Paul Hughes (born 27 March 1997) is a professional mixed martial artist from Northern Ireland who currently competes in the Lightweight division of the Professional Fighters League (PFL). A professional since 2017, Hughes is a former Cage Warriors Featherweight Champion.
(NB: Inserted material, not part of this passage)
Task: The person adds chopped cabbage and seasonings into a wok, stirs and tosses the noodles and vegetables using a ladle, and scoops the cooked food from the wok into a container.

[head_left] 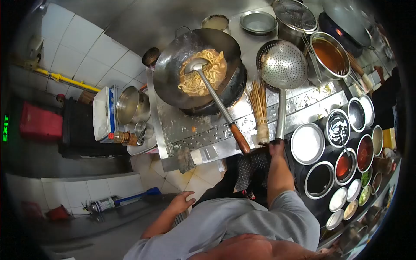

As of February 12, 2026, he is #4 in the PFL lightweight rankings.

== Background ==
Born on March 27, 1997, in Sydney, Australia, Hughes grew up in Lavey, County Londonderry, Northern Ireland, where he initially participated in sports like Gaelic football and hurling before transitioning to MMA. His professional MMA career began in 2017, debuting at BAMMA 28 and winning in 92 seconds.

== Mixed martial arts career ==
=== Cage Warriors ===
Hughes first gained attention in the European MMA scene with Cage Warriors, where he won the Interim Featherweight Championship by defeating Morgan Charrière via majority decision at Cage Warriors 128. He later unified the title by winning a rematch against Jordan Vucenic by unanimous decision at Cage Warriors 145. This bout avenged his only career loss, which he suffered in a close split decision to Vucenic in 2020. Hughes was the first Irish fighter since Conor McGregor to become Cage Warriors Featherweight Champion. Following a first-round knockout win over Fabiano Silva at Cage Warriors 170, Hughes left the promotion and became a free agent. He eventually signed with the Professional Fighters League (PFL).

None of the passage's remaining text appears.